Worldwide, the picture opened to sales of $376 million, Comcast Corp.’s Universal Pictures said Monday. In the US and Canada, Super Mario Bros. brought in $205 million, smashing forecasts.
The film from Universal and the Illumination animation studio was released on April 5 to take advantage of spring break and the long Easter weekend. The film marked the biggest debut for an animated picture, Universal said, and also topped the $225 million best-of-2023 opening set by Walt Disney Co.’s Ant-Man and the Wasp: Quantumania.
Theater stocks rose on the results. AMC Entertainment Holdings Inc. was up 6.9% to $5.24 at the close in New York. Cinemark Holdings Inc. gained 6.6% to $16.21 and Imax Corp. added 5.3% to $20.85.
Read more: Movie-Theater Stocks Soar After ‘Super Mario’ Debut Draws Crowds
It’s also a victory for Nintendo Co., the Japanese entertainment giant that created the Mario video-game franchise.
A previous Hollywood effort, the live-action Super Mario Bros. in 1993, was panned by critics and has frequently appeared on lists of the worst films ever made. Nintendo’s efforts to expand the brand include a Super Nintendo World that opened in February at Universal’s theme park in Los Angeles.
Illumination, a Santa Monica, California-based studio founded by producer Chris Meledandri in 2007, has been the force behind a number of Universal’s animated hits, including Despicable Me and Minions.

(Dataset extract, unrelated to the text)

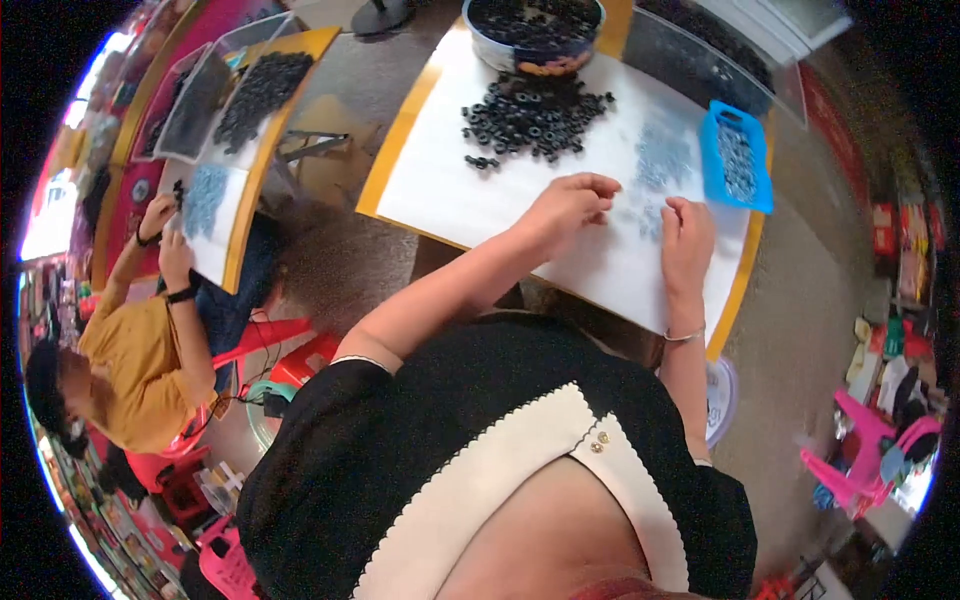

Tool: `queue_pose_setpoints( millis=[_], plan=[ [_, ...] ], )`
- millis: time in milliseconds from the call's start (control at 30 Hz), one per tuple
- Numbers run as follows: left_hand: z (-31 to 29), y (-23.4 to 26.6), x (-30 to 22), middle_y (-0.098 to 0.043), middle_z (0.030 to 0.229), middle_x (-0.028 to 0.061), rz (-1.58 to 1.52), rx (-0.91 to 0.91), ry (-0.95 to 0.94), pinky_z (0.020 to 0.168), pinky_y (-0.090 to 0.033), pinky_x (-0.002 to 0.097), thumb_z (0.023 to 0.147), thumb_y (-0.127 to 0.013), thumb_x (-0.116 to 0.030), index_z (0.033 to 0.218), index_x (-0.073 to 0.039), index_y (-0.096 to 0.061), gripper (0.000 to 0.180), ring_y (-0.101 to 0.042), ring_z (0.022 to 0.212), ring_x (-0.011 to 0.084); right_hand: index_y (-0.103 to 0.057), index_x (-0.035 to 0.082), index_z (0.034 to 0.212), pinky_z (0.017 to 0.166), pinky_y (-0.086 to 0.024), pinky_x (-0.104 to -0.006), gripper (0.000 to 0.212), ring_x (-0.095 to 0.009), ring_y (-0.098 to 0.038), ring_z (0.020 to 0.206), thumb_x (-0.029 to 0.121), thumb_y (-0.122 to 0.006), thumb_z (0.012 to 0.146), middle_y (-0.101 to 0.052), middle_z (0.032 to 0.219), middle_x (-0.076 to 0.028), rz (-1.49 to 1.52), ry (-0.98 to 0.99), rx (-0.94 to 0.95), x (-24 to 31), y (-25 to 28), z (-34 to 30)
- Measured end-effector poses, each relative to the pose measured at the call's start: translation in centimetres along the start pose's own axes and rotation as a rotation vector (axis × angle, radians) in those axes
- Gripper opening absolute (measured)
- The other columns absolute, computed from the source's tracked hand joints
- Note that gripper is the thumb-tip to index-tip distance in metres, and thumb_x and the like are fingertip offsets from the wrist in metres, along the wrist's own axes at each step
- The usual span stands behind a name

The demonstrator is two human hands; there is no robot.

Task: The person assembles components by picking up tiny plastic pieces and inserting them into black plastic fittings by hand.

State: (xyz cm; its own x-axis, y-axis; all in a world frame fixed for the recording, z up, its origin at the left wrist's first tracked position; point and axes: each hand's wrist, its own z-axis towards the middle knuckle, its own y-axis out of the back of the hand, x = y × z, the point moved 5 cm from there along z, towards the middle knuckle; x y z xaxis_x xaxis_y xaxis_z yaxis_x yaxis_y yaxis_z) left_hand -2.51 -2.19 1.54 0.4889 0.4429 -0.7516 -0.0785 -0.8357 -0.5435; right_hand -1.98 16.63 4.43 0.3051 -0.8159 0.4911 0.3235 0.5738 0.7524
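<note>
Over a white-topped table (430, 165), my left hand (572, 208) reaches in with its fingers bent and drawn together, pointing right. Across a small gap, my right hand (688, 243) is half curled, thumb and fingertips close together. Anything in either hand is too small to make out. Between and just beyond them lies a thin spread of small pale-blue clear pieces (664, 158). Farther left is a heap of small black ring-shaped parts (535, 118). At the right edge stands a bright blue basket (716, 165) with more small clear pieces in it.
A round tub (520, 55) full of black parts stands behind the heap, beside a clear bin (700, 50) of dark parts. On the left, another person (145, 375) works at a similar table (235, 235). A pink plastic stool (860, 450) is at the right.
</note>
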Motion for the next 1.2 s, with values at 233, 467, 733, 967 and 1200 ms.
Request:
queue_pose_setpoints(
  millis=[233, 467, 733, 967, 1200],
  plan=[
    [-0.4, -0.3, -0.1, -0.061, 0.097, 0.0113, -0.054, 0.009, 0.009, 0.081, -0.051, 0.0271, 0.083, -0.048, 0.006, 0.105, 0.008, -0.057, 0.024, -0.062, 0.083, 0.0177, -0.061, 0.005, 0.091, 0.077, -0.041, -0.0407, 0.010, -0.029, -0.055, 0.085, 0.009, -0.058, 0.083, -0.058, 0.085, -0.011, -0.083, 0.043, -0.054, 1.2, 0.4, 0.1],
    [-0.6, -0.1, -0.6, -0.064, 0.093, 0.0109, -0.011, 0.063, -0.007, 0.063, -0.052, 0.0242, 0.095, -0.050, -0.013, 0.110, 0.002, -0.056, 0.022, -0.062, 0.074, 0.0137, -0.060, 0.003, 0.089, 0.075, -0.044, -0.0364, 0.010, -0.027, -0.055, 0.084, 0.011, -0.062, 0.082, -0.058, 0.085, -0.010, 0.063, -0.131, -0.033, 2.3, 0.6, 0.4],
    [-1.0, -2.1, -0.6, -0.065, 0.092, 0.0045, 0.228, 0.183, -0.141, 0.065, -0.050, 0.0254, 0.096, -0.051, -0.020, 0.124, -0.004, -0.053, 0.033, -0.060, 0.078, 0.0100, -0.060, 0.004, 0.094, 0.080, -0.045, -0.0336, 0.014, -0.025, -0.054, 0.093, 0.006, -0.062, 0.081, -0.058, 0.093, -0.009, 0.335, 0.018, 0.102, 7.6, 0.9, -0.2],
    [-0.9, -2.2, 0.2, -0.064, 0.087, 0.0044, 0.298, 0.208, -0.154, 0.065, -0.051, 0.0245, 0.097, -0.050, -0.024, 0.122, -0.002, -0.054, 0.034, -0.059, 0.073, 0.0107, -0.060, 0.003, 0.090, 0.079, -0.045, -0.0335, 0.009, -0.025, -0.054, 0.091, 0.005, -0.062, 0.081, -0.059, 0.092, -0.009, 0.340, -0.016, 0.104, 6.7, 0.8, -0.9],
    [-0.9, -1.9, 0.1, -0.065, 0.082, 0.0043, 0.326, 0.144, -0.108, 0.066, -0.050, 0.0267, 0.091, -0.058, -0.022, 0.098, 0.000, -0.066, 0.024, -0.059, 0.071, 0.0121, -0.061, 0.003, 0.087, 0.075, -0.045, -0.0330, 0.008, -0.024, -0.056, 0.083, 0.006, -0.064, 0.080, -0.059, 0.086, -0.010, 0.387, -0.062, 0.020, 6.2, 1.7, -0.6]
  ],
)
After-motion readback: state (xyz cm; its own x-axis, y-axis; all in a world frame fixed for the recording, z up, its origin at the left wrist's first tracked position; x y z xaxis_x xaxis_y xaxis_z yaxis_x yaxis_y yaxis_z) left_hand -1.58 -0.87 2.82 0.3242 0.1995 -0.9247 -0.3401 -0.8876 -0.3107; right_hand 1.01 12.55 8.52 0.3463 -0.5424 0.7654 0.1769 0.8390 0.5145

“My mind is a little bit blown,” Meledandri said in an interview about the box-office numbers. “I’m extremely conservative by nature, but they are beyond anyone’s wildest expectations.”
Read more: Super Mario Bros. Producer on the Biggest Movie of 2023
Super Mario divided critics, with just 56% of reviewers recommending the film, according to RottenTomatoes.com. It did better with regular filmgoers, where it scored 96% overall. The cast includes Chris Pratt as the voice of Mario and Anya Taylor-Joy as Princess Peach.
The film opened alongside Air, an Amazon Studios picture about Nike Inc.’s courtship of basketball great Michael Jordan. That movie, starring Ben Affleck and Matt Damon, generated $20 million in domestic ticket sales to finish in fourth place, according to preliminary estimates.
The film was produced with David Ellison’s Skydance Media, which co-financed the recent Top Gun and Mission: Impossible films, and Artists Equity, a company formed last year by Affleck, Damon, and former Goldman Sachs banker Gerry Cardinale’s RedBird Capital.
(Updates sales in the second paragraph, adds theater stocks in fourth paragraph.)